J Phys Condens Matter

CNR-Istituto di Struttura della Materia, via del Fosso del Cavaliere 100, I-00133 Roma, Italy.

Published: July 2010

After almost three decades since the invention of the scanning tunnelling microscope (STM) its application to the study of dynamic processes at surfaces is attracting a great deal of interest due to its unique capacity to observe such processes at the atomic level. The α-phase of group IV adatoms on Ge(111) and Si(111) is the ideal playground for the analysis of critical phenomena and represents a prototype of a two-dimensional electron system exhibiting thermally activated peculiar Sn adatom dynamics.

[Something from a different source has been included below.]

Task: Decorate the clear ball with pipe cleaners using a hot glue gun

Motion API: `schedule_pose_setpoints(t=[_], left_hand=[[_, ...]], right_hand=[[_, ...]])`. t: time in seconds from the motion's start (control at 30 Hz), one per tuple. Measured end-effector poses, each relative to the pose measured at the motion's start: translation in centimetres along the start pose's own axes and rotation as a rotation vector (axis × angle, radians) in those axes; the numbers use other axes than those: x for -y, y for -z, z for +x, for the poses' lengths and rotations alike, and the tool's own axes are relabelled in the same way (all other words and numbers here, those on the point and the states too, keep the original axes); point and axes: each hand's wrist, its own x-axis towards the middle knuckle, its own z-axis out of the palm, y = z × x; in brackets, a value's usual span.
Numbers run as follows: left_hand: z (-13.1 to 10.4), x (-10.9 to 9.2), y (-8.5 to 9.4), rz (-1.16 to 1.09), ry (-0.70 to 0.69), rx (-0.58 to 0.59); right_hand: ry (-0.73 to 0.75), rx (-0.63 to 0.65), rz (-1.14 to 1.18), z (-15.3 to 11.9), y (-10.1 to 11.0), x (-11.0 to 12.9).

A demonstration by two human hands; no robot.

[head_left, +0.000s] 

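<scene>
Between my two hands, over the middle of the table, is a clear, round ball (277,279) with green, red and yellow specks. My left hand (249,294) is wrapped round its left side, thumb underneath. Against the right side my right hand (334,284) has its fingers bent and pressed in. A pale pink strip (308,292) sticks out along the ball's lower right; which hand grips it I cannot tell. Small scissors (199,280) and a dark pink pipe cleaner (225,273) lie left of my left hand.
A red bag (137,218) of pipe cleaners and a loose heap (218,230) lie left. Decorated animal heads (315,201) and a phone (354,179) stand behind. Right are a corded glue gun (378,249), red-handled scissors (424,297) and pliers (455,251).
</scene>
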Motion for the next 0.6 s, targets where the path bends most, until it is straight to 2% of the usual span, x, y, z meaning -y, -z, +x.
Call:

This paper will relate the study of adatom dynamics at the α-Sn/Ge(111) and α-Sn/Si(111) surfaces, discussing in detail the methods we used for such kinds of time-resolved measurements. The microscope tip was used to record the tunnelling current on top of an oscillating Sn adatom, keeping the feedback loop turned off. The dynamics of the adatoms is detected as telegraph noise present in the tunnelling versus time curves. With this method it is possible to increase the acquisition rate to the actual limit of the instrument electronics, excluding piezo movement and feedback circuitry response time. We put emphasis on the statistical data analysis which allows the localization of the sample areas that are involved in dynamical processes.